Moscow has understood that there would be no victory on the battlefield. That they can assemble hundreds of thousands of regular mobiks (slang for Russian conscripts -ed.), and they will still be destroyed. According to military experts, Russia is really running out of weapons. If they are bringing to the battlefield tanks that were produced in the 1980s, it means that the situation there is truly catastrophic. There are not enough shells, nor enough aircraft. The fact that the "second army of the world" has gone around the world collecting UAVs in countries like Iran or asking North Korea for weapons means that their state is truly disastrous.

Under these circumstances, what should be done? We need to position ourselves as a country that advocates for peace, that wants to restore peace, and so on.

The fact that nobody trusts Russia today is already an axiom. Therefore, one must look for someone who can bring these ideas to the surface. Well, the use of Kissinger in this regard is quite clear. He has always been a Russia lover, and probably not unselfishly. That is why he was instructed to do something similar again for a certain bonus. Therefore, we are most likely talking about Moscow's plan for a kind of diplomatic retreat. “We are turning around,” they say, “we don't owe anyone anything, what has happened has happened.” They add their traditional twist with "this is how it was historically:" Crimea is ours, part of the Donbas is ours, and from there, we’ll see.
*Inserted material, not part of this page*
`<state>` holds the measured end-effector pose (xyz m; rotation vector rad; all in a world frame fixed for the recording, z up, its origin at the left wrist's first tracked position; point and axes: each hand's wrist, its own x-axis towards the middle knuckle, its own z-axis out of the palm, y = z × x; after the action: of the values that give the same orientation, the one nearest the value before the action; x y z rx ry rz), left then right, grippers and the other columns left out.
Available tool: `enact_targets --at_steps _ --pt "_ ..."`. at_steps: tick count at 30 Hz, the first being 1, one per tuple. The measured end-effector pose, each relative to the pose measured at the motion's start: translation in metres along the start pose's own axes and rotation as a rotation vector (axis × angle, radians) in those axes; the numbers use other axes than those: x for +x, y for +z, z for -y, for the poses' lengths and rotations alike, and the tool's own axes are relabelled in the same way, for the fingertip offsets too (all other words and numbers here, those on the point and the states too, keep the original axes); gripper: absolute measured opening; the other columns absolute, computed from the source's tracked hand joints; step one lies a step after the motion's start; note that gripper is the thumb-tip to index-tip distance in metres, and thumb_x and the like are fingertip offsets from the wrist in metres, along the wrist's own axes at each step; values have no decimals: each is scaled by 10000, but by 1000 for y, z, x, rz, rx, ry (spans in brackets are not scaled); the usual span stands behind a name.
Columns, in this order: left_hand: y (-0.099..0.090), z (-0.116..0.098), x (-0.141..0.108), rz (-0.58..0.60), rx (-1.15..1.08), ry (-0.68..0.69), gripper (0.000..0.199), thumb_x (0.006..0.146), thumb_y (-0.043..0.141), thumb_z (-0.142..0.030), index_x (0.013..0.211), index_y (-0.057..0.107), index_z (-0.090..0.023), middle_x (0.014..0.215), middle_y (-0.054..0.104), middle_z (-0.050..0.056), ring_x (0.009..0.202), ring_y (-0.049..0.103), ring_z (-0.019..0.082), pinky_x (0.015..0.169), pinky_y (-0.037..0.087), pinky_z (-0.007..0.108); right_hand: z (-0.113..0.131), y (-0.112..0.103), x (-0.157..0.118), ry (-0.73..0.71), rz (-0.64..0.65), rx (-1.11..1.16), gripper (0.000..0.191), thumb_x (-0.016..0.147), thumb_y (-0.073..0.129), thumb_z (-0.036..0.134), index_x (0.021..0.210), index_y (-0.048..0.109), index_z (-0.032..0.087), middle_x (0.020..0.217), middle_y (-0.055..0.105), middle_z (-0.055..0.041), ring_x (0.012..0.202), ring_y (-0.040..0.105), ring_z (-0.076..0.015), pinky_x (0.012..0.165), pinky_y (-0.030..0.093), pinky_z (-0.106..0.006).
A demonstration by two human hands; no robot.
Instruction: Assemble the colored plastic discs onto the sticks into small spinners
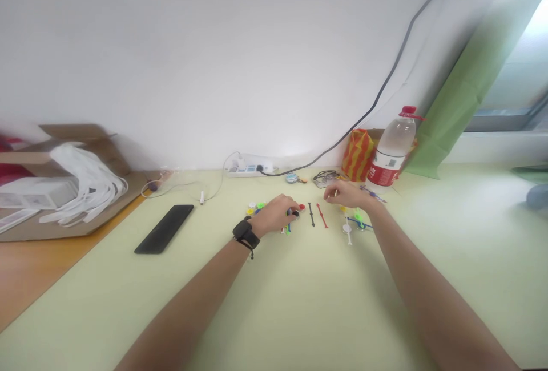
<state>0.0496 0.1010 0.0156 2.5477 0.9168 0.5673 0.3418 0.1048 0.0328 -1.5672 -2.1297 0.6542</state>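
Wall (222, 63), white, top of frame. Table (274, 314), pale green, lower frame. Curtain (466, 85), green, upper right. Cardboard box (89, 131), left edge. Bottle (391, 154), red-capped, right of centre, beside striped bag (356, 155). Phone (165, 229), black, left. Left hand (276, 214), centre: fingers at black disc (295, 214), clamping unclear. Right hand (347, 194): fingertips close together, contents unclear. Dark arrow (311, 215), red arrow (322, 216): centre, between hands.

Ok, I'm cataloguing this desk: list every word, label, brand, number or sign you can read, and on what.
No text is legible.
Plastic bottle: its red label has lettering and what looks like a barcode, too blurred to read.
Power strip: any lettering is too small.
Red arrow, dark arrow: no lettering visible.
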Motion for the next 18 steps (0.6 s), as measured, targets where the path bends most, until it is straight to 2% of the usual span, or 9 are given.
enact_targets --at_steps 5,9,13,16,18 --pt "-3 -8 -1 54 21 15 138 844 695 -242 962 759 -209 1058 720 83 1079 622 272 902 474 344 20 27 9 -142 176 10 200 733 674 208 876 814 194 778 728 -28 699 615 -173 631 444 -259" --pt "-6 -13 -2 70 -33 -22 85 793 726 -229 874 737 -208 976 723 60 1035 637 262 844 475 326 26 39 12 -178 223 2 223 715 636 160 855 808 178 722 705 -14 648 588 -157 621 434 -255" --pt "-9 -13 -1 79 -110 -32 131 742 766 -241 863 732 -205 897 714 30 831 652 203 694 464 281 28 39 12 -192 217 -7 185 707 622 132 799 776 174 759 722 -23 686 605 -168 644 447 -259" --pt "-14 -14 1 31 -209 -17 215 699 811 -248 893 734 -198 871 695 19 764 622 169 659 450 258 32 32 11 -197 185 -12 150 722 621 133 799 741 179 824 730 -33 742 618 -178 671 457 -263" --pt "-21 -15 2 8 -262 -3 201 713 817 -268 882 739 -193 795 662 0 703 582 143 627 429 245 37 25 8 -195 147 -19 120 746 622 153 819 712 182 867 721 -42 773 618 -184 675 457 -268"
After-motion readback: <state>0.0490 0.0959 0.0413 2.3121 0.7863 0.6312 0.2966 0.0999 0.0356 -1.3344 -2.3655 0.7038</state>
So I think this is a kind of question mark for a future trade. However, I think that no one will react to these things anymore. It turns out that Putin will agree to the borders of February 23 and is ready to abandon his new pseudo-annexations, because if the Kremlin declares that they have already "started to study" something, it means that they are not rejecting this idea, and there may be certain options opening up. Although, from the point of view of the goals they set for themselves — to capture the south of Ukraine and cut it off completely from the sea — well, they must publicly renounce them.

Then the question arises — what about the land corridor to Crimea, without which the peninsula cannot function?

This should be taken calmly, as another attempt to somehow take the initiative in the "struggle for peace," as they say now. Our main argument will remain the victory of the Ukrainian Armed Forces on the battlefield. As for the proposal voiced by Kissinger, the question here is not with him, but in the proposal itself. Undoubtedly, there will be Russian shills in the West who will cling to this and say that it is "a wonderful peace initiative that must be supported and discussed." But here the question is not what and who will speak in the West. This is not a case where we will look passionately into someone's eyes and beg for permission to beat them on our own territory.